Related to the concepts of work and energy is the concept of **power**. At its core, power is the rate at which work is being done. Put into equation form, the power at any instant is defined as the derivative of work with respect to time.

\[P=\frac{dW}{dt}\] |

If we look at the **average power** over a set period of time, we can simply measure the work done and divide that by the time. Work for a rigid body is defined as the force times the distance the center of mass travels, plus the moment times angle of rotation (in radians) for our body.

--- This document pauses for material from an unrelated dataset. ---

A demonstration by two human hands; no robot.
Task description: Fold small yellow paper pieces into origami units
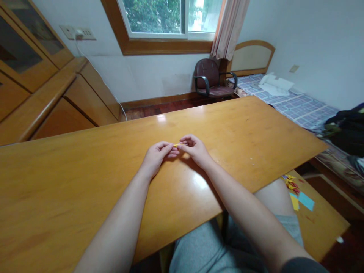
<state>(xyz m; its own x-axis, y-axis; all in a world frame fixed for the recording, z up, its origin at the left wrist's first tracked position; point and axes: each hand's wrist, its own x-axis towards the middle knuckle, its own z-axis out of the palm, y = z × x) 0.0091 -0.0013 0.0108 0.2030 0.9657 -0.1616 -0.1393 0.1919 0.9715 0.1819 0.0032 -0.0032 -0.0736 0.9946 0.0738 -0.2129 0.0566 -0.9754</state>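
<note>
Centrally in the head view, the left hand [156, 154] and the right hand [196, 151] hold a small yellow piece [175, 145] between them over the wooden table [71, 182], each with thumb and fingertips pinched on one end. At lower right, a blue sheet [306, 201], a yellow sheet [295, 202] and red-and-yellow pieces [292, 184] lie on a lower wooden surface [321, 231].

Bare forearms [122, 212] slant inward, left hand [157, 156] and right hand [198, 151] pinching close together (fingers [190, 139] curled).
</note>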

\[P_{ave}=\frac{W}{t}=\frac{F*d+M*\Delta\theta}{t}\] |

Finally substituting in the definition of velocity (distance over time) and the definition of angular velocity (delta theta over time), we arrive at a third potential equation for power at a given instant.

\[P=F*v+M*\omega\] |

It should be noted that most devices will output power in either a translational fashion or in a rotational fashion, but rarely in both. In this case you would only need to account for the type of power being delivered by the device.

The common units of power are **watts** for metric, where one watt is defined as a joule per second, or a newton meter per second, and **horsepower** in the US Customary system where one horsepower is defined as 550 foot pounds per second.

## Power and the Principle of Work and Energy

To use power as a term in work and energy problems, we will simply need to account for time as the new element in these problems. To do this, we can either multiply the average power by the time to get the total work done by a device, which then in turn will be equal to the change in energy.

\[P_{ave}*t=W=\Delta KE+\Delta PE\] |

Alternatively we could find the change in energy over the change in time, which will be equal to the average power exerted externally on the system.

\[P_{ave}=\frac{\Delta KE+\Delta PE}{\Delta t}\] |